Every line below from the one containing "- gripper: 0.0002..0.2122" through the one containing "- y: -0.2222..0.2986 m" must be transcribed exactly. Omit all lines outside that stretch.
========================
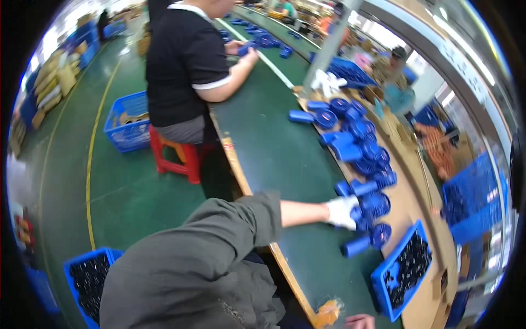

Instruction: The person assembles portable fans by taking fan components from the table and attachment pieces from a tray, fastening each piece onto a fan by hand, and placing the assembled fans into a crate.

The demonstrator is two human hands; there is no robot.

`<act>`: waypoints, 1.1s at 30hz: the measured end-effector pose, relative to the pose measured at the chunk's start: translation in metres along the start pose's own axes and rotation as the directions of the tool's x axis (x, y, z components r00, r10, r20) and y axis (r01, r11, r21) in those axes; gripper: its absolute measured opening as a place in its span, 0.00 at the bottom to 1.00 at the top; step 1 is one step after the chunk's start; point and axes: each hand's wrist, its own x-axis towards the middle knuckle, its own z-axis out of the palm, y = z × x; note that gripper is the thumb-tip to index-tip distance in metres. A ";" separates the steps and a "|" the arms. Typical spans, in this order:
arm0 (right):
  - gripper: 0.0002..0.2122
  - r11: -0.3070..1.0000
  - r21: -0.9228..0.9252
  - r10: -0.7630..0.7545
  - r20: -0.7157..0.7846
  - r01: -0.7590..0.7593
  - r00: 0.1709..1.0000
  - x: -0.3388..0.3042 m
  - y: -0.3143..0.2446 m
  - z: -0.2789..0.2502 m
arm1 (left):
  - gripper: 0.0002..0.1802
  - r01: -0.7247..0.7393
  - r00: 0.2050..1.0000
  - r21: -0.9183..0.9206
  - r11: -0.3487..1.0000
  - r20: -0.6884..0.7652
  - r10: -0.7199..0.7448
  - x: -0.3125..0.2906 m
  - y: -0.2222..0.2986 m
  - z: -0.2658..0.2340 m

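My left hand (342, 213), in a white glove, stretches across the green bench and has its fingers round a blue plastic part lying in a row. The glove hides much of that part. Similar blue parts (375, 204), each with a round head and a stubby handle like a handheld fan, lie touching one another along the bench's far side. One more blue part (357, 246) is just nearer than the glove. Of my right hand (360, 322) only some bare fingers show at the lower edge; what they hold is out of sight.
A blue bin (378, 277) of small black pieces stands at the right; another blue bin (68, 268) is at lower left. An orange item in clear plastic (329, 313) lies by the bench edge. A co-worker (181, 71) sits on a red stool (192, 164) beyond my arm.
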 end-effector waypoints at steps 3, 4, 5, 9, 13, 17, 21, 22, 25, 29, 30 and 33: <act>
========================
■ **RESULT**:
  - gripper: 0.0002..0.2122
  - r11: -0.3070..1.0000
  - r21: -0.9228..0.9252
  - r10: -0.7630..0.7545
  - r20: -0.7157..0.7846
  - r01: -0.7590..0.7593
  - r00: 0.1709..1.0000
  - x: -0.3388..0.3042 m
  - y: -0.3143..0.2446 m
  - z: -0.2789..0.2502 m
arm1 (left):
  - gripper: 0.0002..0.1802
  - r01: -0.7247..0.7393
  - r00: 0.2050..1.0000
  - r21: -0.9183..0.9206
  - r11: -0.3487..1.0000
  - r20: -0.6884..0.7652
  - r10: -0.7199..0.7448
  - x: -0.3125..0.2906 m
  - y: -0.2222..0.2986 m

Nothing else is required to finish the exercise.